Look through the lines below; wherever the word "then" appears, copy that line.

• [DATA EXCERPT]:

%%

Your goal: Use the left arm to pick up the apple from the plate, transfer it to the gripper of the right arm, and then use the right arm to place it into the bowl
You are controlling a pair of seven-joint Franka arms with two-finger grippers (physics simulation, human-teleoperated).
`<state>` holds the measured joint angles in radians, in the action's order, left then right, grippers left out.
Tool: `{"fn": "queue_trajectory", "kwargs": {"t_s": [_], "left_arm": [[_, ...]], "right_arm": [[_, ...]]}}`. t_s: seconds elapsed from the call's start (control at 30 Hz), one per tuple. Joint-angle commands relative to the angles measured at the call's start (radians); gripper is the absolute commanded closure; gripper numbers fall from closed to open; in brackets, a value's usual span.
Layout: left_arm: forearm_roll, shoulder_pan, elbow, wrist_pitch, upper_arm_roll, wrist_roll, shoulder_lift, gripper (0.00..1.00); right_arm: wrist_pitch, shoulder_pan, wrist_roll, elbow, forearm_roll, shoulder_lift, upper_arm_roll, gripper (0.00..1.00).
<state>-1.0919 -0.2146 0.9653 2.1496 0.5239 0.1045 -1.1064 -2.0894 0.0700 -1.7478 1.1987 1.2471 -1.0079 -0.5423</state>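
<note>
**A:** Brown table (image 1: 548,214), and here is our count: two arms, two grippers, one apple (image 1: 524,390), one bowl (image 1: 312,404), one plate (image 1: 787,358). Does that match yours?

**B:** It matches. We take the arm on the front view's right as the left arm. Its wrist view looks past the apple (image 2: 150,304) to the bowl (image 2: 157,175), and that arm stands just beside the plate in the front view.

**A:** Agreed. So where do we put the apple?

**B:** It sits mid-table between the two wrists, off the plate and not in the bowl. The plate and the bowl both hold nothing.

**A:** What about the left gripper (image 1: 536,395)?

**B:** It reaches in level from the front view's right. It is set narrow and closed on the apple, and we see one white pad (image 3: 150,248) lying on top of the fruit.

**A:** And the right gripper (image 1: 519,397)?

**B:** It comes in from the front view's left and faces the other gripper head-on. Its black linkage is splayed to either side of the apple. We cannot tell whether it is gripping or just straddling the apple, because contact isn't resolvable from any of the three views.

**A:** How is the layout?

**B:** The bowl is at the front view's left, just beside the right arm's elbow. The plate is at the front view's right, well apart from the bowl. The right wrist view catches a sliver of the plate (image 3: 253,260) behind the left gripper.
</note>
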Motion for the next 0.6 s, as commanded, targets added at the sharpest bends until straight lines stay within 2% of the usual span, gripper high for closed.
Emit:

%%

• [RESPONSE FOR THIS EXERCISE]:
Your goal: Use the left arm to pick up the apple from the plate, transfer it to the gripper of the right arm, and then use the right arm to place it into the bowl
`<state>` holds the measured joint angles in radians, in the action's order, left then right, grippers left out.

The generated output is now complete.